Album Review: Heavy Sleeper – Idol and the Whip
Maybe we’ll start with some basics: Ann Arbor’s Idol & The Whip is a four-piece band that has undergone a number of changes, shuffling membership at bass and second guitar over the years. Their current lineup includes the addition of Nik Tyckowski on bass and Matt Gauntlett on second guitar to round out the core foundation of Adam Tatro on drums and Chris Plumb on guitar and lead vocals (you may recognize some of those names from bastions of the local metal scene like Incisor and Supercontinent). In spite of all that change, they’ve managed to grow as a band and put out a record in 2011’s Heavy Sleeper that is a significant step forward from their debut full-length, Revelator.
Heavy Sleeper is a collection of songs that is a wild melting pot of influence, thumbing its nose at even the most cursory attempts at categorization. Here is a shortlist of touchstones I’ve compiled for the listener’s benefit: Torche, Thin Lizzy, The Jesus Lizard, Shellac, Queens of the Stone Age, Kyuss, Fugazi, Foo Fighters, Nirvana, early Baroness, and Tori Amos. Only one of those is false.

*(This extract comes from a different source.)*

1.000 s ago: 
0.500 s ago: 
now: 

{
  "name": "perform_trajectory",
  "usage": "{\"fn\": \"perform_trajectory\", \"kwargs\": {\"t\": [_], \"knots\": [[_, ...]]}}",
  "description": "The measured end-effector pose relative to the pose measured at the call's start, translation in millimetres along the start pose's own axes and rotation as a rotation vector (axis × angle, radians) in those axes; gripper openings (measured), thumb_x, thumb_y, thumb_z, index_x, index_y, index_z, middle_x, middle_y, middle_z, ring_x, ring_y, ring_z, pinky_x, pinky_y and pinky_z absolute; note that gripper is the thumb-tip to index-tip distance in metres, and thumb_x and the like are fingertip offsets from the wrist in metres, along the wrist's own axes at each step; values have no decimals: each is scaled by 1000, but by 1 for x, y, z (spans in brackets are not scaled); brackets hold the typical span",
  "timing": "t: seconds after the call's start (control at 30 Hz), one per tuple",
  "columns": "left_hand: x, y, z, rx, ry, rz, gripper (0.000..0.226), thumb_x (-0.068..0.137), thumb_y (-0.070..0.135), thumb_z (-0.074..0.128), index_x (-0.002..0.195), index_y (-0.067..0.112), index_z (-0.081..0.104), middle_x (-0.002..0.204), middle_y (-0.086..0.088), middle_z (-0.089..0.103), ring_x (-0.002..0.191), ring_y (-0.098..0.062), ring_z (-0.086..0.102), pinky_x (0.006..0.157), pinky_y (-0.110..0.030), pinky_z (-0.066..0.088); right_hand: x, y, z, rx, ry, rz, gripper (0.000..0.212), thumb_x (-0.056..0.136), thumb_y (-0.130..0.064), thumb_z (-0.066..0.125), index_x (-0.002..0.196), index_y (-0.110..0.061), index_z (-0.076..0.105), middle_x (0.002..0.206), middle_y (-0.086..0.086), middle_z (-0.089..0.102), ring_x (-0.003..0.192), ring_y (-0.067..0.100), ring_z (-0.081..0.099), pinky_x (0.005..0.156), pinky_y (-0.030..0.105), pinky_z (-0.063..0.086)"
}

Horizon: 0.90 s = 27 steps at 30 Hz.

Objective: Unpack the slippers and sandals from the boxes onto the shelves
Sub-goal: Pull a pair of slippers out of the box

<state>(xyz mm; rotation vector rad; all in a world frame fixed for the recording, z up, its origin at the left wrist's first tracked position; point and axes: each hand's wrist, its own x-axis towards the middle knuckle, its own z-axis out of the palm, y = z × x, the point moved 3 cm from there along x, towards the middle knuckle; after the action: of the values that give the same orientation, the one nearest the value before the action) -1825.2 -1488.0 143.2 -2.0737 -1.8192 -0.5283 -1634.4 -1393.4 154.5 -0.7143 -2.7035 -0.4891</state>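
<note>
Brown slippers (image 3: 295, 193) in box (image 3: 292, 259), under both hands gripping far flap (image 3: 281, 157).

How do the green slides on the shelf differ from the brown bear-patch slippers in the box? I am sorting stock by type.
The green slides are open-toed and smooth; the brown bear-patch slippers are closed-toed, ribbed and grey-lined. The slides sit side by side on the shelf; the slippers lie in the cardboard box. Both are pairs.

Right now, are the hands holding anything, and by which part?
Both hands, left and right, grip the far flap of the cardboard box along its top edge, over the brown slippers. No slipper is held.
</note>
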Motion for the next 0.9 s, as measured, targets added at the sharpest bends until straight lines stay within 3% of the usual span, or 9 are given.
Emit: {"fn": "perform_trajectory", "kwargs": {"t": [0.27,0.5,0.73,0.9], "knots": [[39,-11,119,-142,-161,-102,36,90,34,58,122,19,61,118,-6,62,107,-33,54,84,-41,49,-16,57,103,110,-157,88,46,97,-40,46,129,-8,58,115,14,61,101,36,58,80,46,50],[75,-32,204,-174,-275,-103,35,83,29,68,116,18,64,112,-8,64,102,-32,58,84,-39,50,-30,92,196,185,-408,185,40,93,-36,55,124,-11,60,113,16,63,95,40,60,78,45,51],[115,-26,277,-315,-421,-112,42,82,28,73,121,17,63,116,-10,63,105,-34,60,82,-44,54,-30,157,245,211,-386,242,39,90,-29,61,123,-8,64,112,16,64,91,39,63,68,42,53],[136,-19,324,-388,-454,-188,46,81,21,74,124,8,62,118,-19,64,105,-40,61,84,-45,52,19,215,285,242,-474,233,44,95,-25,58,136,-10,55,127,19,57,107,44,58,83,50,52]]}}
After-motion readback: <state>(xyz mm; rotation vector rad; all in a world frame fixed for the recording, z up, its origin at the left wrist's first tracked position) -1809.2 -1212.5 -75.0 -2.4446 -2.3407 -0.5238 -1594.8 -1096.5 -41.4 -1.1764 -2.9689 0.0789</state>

Even though they wear a lot these influences on their sleeves, Idol & The Whip is not a band that is satisfied with sounding like one thing. They’ll take a discernible influence or two, run it through the trusty old “nasty bastard” machine, and warp the influence so that it wants to fornicate with a genre from another aisle in the record store. This process often yields a mutant baby of a song that siphons its power from varying sources, roughing you up and leaving you with the distinct feeling that you need to listen again because what the fuck was that? Why can’t I stop air-drumming?

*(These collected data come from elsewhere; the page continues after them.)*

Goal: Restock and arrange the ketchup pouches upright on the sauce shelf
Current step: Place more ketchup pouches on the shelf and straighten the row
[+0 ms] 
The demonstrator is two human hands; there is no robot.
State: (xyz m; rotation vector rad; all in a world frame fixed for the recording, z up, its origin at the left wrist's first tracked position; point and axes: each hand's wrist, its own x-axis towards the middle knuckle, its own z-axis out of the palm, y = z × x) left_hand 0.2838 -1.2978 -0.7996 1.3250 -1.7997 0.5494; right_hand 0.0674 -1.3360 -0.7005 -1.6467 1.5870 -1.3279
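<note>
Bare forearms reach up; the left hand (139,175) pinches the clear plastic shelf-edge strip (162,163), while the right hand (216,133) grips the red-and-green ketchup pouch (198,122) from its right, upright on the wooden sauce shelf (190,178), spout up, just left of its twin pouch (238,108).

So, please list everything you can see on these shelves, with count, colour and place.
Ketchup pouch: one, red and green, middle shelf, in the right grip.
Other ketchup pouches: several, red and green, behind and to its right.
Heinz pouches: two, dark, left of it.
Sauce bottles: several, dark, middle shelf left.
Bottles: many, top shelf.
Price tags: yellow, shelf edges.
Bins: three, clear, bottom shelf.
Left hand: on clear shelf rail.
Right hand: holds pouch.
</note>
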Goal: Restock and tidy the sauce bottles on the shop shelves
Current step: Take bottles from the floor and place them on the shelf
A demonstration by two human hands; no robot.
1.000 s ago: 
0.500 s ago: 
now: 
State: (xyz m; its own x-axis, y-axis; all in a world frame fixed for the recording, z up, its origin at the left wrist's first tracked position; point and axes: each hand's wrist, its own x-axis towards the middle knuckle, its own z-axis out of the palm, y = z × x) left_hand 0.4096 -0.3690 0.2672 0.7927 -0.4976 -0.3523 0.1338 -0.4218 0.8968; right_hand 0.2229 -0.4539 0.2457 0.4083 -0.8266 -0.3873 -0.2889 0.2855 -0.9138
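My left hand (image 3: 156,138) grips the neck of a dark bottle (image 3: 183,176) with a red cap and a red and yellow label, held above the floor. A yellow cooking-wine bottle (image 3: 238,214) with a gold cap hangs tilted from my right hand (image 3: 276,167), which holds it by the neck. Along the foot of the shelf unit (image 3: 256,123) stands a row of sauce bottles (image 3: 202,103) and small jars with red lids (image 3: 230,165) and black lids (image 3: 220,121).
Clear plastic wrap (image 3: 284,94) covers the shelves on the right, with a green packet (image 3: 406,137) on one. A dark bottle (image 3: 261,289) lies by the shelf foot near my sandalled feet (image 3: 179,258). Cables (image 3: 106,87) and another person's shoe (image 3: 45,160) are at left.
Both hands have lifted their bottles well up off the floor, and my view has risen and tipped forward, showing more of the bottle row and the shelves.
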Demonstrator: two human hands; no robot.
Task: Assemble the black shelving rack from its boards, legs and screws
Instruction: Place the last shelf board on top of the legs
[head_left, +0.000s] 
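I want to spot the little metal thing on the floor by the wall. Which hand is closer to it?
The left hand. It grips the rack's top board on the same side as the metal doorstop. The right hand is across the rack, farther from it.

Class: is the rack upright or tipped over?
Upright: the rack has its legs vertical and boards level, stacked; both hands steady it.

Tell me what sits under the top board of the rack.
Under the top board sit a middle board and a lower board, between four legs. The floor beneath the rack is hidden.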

In the past I’ve criticized albums that seem to be a free-for-all of influence because this is often a sign of a dearth in originality and the absence of an identity. Heavy Sleeper is the diametrical opposite: original to the point that it truly defies codification yet remains anchored by a firm identity. It is a record whose blueprint is drafted with riffs, and those riffs are influenced by the architecture of heavy rock and metal in equal measures.

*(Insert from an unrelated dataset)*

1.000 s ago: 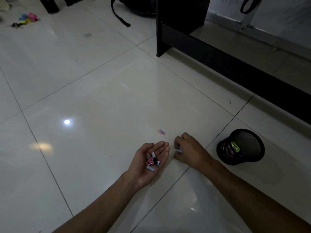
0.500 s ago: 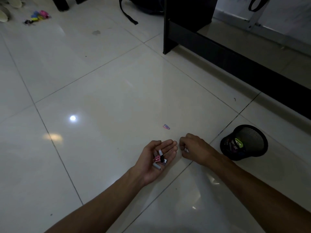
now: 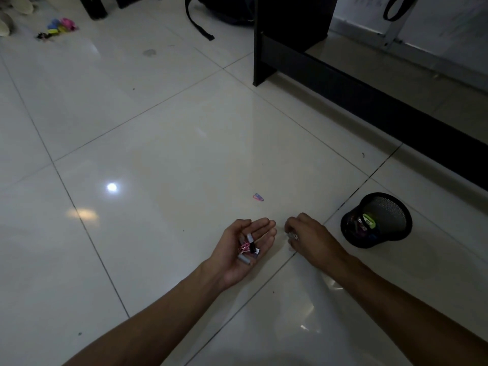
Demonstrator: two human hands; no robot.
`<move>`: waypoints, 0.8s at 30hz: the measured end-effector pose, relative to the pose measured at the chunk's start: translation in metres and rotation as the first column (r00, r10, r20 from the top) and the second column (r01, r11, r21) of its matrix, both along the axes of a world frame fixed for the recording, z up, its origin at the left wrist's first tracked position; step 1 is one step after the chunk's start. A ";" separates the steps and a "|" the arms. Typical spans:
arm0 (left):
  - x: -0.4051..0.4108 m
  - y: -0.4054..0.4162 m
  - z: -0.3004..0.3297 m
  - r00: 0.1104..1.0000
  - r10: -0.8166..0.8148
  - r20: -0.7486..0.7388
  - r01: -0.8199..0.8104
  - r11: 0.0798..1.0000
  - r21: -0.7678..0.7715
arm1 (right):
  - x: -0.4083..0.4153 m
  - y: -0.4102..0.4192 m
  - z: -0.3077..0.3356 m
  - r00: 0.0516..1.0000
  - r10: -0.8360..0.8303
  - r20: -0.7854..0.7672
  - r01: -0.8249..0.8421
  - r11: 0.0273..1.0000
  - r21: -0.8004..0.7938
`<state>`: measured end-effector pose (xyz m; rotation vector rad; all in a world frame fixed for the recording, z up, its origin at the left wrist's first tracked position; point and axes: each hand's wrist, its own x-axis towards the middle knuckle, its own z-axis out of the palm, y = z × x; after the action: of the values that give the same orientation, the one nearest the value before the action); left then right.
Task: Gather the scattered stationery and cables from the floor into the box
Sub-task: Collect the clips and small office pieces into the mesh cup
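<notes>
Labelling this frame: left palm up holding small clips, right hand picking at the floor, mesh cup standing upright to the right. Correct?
One error: the head view shows the mesh cup tipped on its side, mouth toward the camera, not upright. The rest stands: left hand palm up holding small clips, right hand with fingers curled at the floor.

I cannot read any text, label, brand or number here. The white board (image 3: pixel 375 6) at the far wall has some faint grey marks near its top edge, but they are too blurred to make out. The small clips (image 3: pixel 248 248) lying in my left hand (image 3: pixel 244 249) and the things inside the black mesh cup (image 3: pixel 376 220) show no writing that I can read.
</notes>
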<state>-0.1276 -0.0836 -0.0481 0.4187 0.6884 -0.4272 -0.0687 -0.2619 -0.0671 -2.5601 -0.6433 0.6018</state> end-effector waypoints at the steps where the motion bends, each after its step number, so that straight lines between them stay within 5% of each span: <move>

The opening track, “Future Eyes,” is a slam-dunk-from-half-court way to get into the record, a smashing success. This is primarily because it sets the tone perfectly yet doesn’t sound like much of the rest of the record (again, how do they do that?). Twin lead guitars dance around each other recalling the strongest of Thin Lizzy’s riffage. They distinguish themselves with a massive tone that is at once smooth and punishing, occupying some sort of middle ground between the low-end tightness of Torche and the fluidity of a band like Baroness. The drums thunder and are ever-present in the sound field, a testament to how beautifully-produced this record is.
Heavy Sleeper is not entirely rife with successes; the song “Artery,” seems to interrupt the pace of the record with its bummer-inducing melodies. It is sort of awkward in the context of the rest of the album, at least until the song blossoms with some satisfying and methodical riffs that recall the work members of this band have done in Supercontinent. There are occasional moments like this that can drag, but even if they do, this is such a strong collection of songwriters all you have to do is wait a bit and one of the numerous standout tracks will surely grab you.
There’s “Grasscutter,” a nod to the 90’s filtered through that nasty-bastard machine, with the catchiest vocal hook belted to perfection by Plumb; “Watery Grave,” the minute-long punk masterpiece that is all the demonstration one needs of what tight songwriters these guys are, channeling Bleach-era Nirvana; “Heavy Sleeper,” the plodding and brutal title track, where the Jesus Lizard meets twenty bajillion watts of amp-anger; “Nocturne,” the sci-fi epic that somehow shoehorns a waltz into a spooky space-boot; and the triumphant cycle is completed with the closing track “Calling Down the Dark,” another Thin Lizzy-esque power ballad infused with nuanced death metal runs.
Heavy Sleeper is a record that I will concede to. I’m not good enough to come up with a name for what they do. Beard Rock? Wasteland Boogie? Metalrock? Rockle? Mackerel? All I can say is that I love this record because it’s so intelligently constructed, the work of some mad music scientists. It is an education in heavy music that can at once kick your ass and blow your mind. Be prepared to air guitar involuntarily.
Actually, I kind of like Beard Rock.